Exercise guide
Barbell Forward Backward Lunge
- Intermediate
- Compound
- Rep-based
- Lower legs
- Upper legs
This dynamic compound movement combines a forward and reverse lunge into one continuous rep, maximizing time under tension for the glutes and quads while intensely challenging balance and core stability.
Reviewed by the Crucible team · Updated June 2026
Muscles worked
Setup
- Position a barbell across your upper traps and unrack it, standing with feet hip-width apart.
- Ensure you have clear space approximately 3-4 feet both in front of and behind you.
- Engage your core and pull your shoulder blades together to create a stable shelf for the bar.
How to do it
- Step forward with one leg into a lunge, inhaling as you lower your hips until both knees are at 90-degree angles.
- Exhale and drive forcefully off the front foot to swing that same leg directly into a reverse lunge without touching the floor in the center.
- Inhale as you lower into the reverse lunge, then exhale and drive through the stationary foot to return to the starting standing position.
- Complete the full forward-backward sequence on one leg before switching sides or alternating.
Form checklist
- Keep your torso upright throughout the transition to prevent the barbell from shifting forward.

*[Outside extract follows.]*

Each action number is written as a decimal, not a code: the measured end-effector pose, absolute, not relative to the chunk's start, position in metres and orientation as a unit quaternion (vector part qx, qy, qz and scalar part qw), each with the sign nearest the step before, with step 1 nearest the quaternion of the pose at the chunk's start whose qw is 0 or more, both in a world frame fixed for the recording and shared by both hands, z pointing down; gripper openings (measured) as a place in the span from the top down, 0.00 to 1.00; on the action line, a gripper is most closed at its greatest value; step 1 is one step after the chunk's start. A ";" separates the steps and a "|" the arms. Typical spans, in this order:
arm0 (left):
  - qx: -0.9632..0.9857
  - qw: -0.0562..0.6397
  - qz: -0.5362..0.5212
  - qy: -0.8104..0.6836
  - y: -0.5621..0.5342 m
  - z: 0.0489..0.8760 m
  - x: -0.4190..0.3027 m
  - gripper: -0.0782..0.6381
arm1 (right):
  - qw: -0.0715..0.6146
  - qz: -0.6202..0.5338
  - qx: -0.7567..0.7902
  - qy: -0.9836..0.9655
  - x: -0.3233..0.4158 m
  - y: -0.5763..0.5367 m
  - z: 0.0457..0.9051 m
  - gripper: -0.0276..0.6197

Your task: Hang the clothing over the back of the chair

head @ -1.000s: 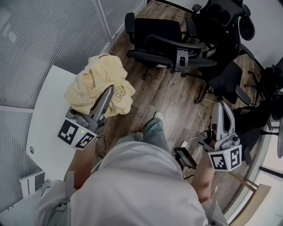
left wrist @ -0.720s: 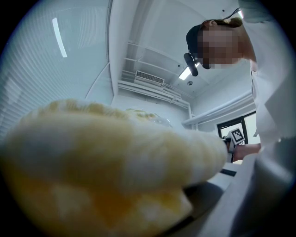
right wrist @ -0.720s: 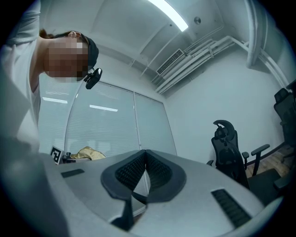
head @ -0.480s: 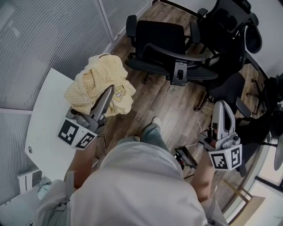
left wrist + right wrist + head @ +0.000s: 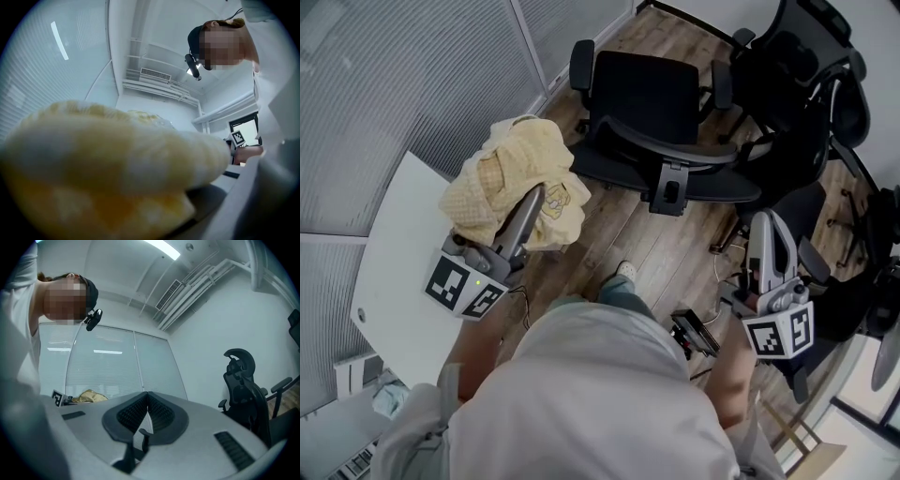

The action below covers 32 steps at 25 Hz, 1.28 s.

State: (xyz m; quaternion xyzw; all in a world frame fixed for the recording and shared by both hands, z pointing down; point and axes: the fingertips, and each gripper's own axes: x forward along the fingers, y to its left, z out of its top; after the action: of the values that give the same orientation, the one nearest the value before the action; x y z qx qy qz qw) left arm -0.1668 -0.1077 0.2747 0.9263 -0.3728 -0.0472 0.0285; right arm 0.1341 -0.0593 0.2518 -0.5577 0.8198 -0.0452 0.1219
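A pale yellow garment (image 5: pixel 511 173) is bunched around the tip of my left gripper (image 5: pixel 535 193), which is shut on it and holds it above the floor. In the left gripper view the blurred yellow cloth (image 5: pixel 108 159) fills most of the picture and hides the jaw tips. A black office chair (image 5: pixel 652 89) stands ahead, its curved backrest (image 5: pixel 675 155) turned toward me. My right gripper (image 5: pixel 762 221) is shut with nothing in it, its pads (image 5: pixel 159 412) meeting edge to edge. The right gripper view shows the garment (image 5: pixel 91 396) far off to the left.
A white table (image 5: pixel 394 272) lies at the left beside a glass wall with blinds (image 5: pixel 394 75). More black chairs (image 5: pixel 806 66) crowd the right, one with a headrest (image 5: pixel 243 380). A cable (image 5: pixel 720 253) runs over the wooden floor. My legs fill the bottom of the head view.
The black chair has come nearer and lower in the head view as I walk toward it. Both grippers keep their grip and their place in the picture.
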 end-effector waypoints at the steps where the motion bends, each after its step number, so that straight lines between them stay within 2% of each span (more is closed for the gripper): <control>1: 0.925 0.028 -0.047 -0.376 -0.112 0.274 -0.164 0.73 | 0.123 -0.044 -0.554 0.822 0.137 -0.066 0.250 0.92; 11: 0.919 0.022 -0.047 -0.391 -0.146 0.265 -0.122 0.73 | 0.129 -0.051 -0.531 0.836 0.176 -0.116 0.245 0.92; 32: 0.915 0.013 -0.048 -0.401 -0.133 0.262 -0.077 0.72 | 0.140 -0.064 -0.492 0.857 0.213 -0.124 0.248 0.92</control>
State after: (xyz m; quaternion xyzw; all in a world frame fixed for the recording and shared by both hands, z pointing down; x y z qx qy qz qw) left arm -0.0766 -0.1334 0.2615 0.9148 -0.4009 -0.0477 0.0130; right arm 0.2129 -0.1240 0.2480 -0.4919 0.8570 -0.0636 0.1401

- Maintain a 'tracks, not a tightrope' stance by keeping feet hip-width apart during the lunges.
- Ensure the knee of the lead leg tracks in line with your toes, avoiding any inward collapse.
- Keep your core braced tightly to stabilize the spine against the moving weight.
Pro tips
- Focus on the stationary leg as an anchor; it should remain rooted while the moving leg acts like a pendulum.

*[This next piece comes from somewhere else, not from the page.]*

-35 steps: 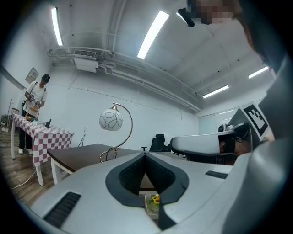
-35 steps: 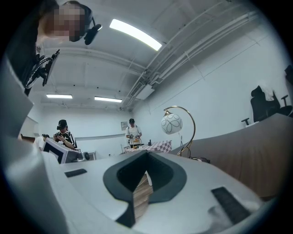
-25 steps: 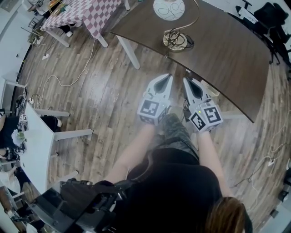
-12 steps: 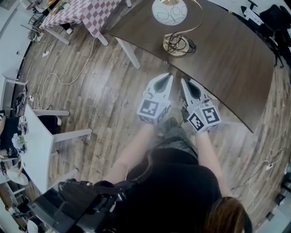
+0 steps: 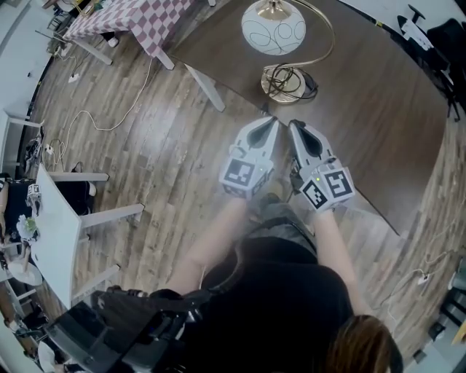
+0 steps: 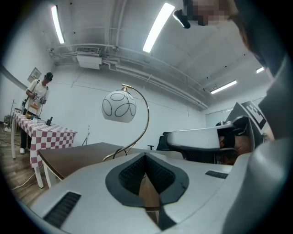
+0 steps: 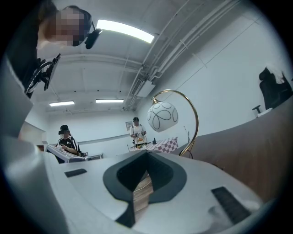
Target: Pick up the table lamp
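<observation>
The table lamp stands on a dark brown table (image 5: 378, 109). It has a white globe shade (image 5: 273, 29) with looping lines, a curved gold stem and a round gold base (image 5: 285, 79) with a black cord coiled on it. My left gripper (image 5: 272, 121) and right gripper (image 5: 293, 125) are side by side at the table's near edge, just short of the base, both shut with nothing in them. The shade (image 6: 119, 106) hangs ahead of the left gripper (image 6: 145, 155) in its own view. In the right gripper view the shade (image 7: 162, 115) is ahead of the right gripper (image 7: 146, 153).
A table with a red-checked cloth (image 5: 138, 18) stands at the far left, and a white table (image 5: 58, 233) at the left edge. A cable (image 5: 95, 127) trails over the wooden floor. Black chairs (image 5: 444, 36) are behind the lamp table. Two people (image 7: 136, 132) stand far off.
Both grippers have moved forward together to the table's near edge. The lamp and table now lie closer and lower in the head view. The jaws stayed shut.
</observation>
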### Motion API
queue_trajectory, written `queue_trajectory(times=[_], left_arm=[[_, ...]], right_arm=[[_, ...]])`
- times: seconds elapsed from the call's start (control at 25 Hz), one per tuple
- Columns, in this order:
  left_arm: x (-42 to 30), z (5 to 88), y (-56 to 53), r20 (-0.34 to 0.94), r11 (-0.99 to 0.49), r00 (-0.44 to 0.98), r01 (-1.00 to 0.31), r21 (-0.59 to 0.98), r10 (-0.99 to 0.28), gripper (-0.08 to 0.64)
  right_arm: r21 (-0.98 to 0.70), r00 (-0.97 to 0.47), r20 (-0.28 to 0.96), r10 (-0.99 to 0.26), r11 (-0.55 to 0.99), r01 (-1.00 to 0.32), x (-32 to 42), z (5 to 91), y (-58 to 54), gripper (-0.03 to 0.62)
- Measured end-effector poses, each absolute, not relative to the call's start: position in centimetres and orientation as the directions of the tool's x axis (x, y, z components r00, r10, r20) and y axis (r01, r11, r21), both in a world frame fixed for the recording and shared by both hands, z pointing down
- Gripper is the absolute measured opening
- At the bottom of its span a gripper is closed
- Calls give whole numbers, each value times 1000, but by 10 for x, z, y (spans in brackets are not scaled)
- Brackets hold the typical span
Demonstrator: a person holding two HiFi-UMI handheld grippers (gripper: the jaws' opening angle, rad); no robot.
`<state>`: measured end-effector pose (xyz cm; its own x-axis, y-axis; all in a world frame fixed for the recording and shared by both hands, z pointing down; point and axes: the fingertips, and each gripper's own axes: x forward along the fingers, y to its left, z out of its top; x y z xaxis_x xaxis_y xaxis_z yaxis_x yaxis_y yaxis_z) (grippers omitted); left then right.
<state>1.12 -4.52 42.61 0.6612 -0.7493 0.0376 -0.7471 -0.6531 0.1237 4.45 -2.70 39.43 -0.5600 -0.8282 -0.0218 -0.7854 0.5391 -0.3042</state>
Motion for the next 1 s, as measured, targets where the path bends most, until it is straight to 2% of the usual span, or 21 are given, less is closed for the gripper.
queue_trajectory(times=[1.0], left_arm=[[22,443,-112,55,-585,593,-803,115,-803,0]], right_arm=[[-301,-690,13,-724,655,-693,38,414,-98,5]])
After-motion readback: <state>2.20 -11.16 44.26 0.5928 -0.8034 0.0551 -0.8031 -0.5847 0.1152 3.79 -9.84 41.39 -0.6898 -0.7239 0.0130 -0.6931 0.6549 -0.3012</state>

- To maximize stability, fix your gaze on a stationary point on the floor about 5-10 feet in front of you.
- Minimize the 'tap' in the middle transition to keep constant tension on the stabilizing glute and quad.
Make it harder
- Add a 2-second pause at the bottom of both the forward and backward phases of the movement.
- Increase the speed of the transition through the center to challenge your reactive stability and balance.
Frequently asked
- What muscles does the barbell forward backward lunge work?
- The barbell forward backward lunge primarily targets the calves, glutes, hamstrings, and quadriceps, and also works the adductors and hip flexors as secondary muscles.
- What equipment do you need for the barbell forward backward lunge?
- The barbell forward backward lunge uses barbell and weight plate.
- Is the barbell forward backward lunge good for beginners?
- The barbell forward backward lunge is rated intermediate. Build a base with simpler variations first, then progress to it with light load and strict form.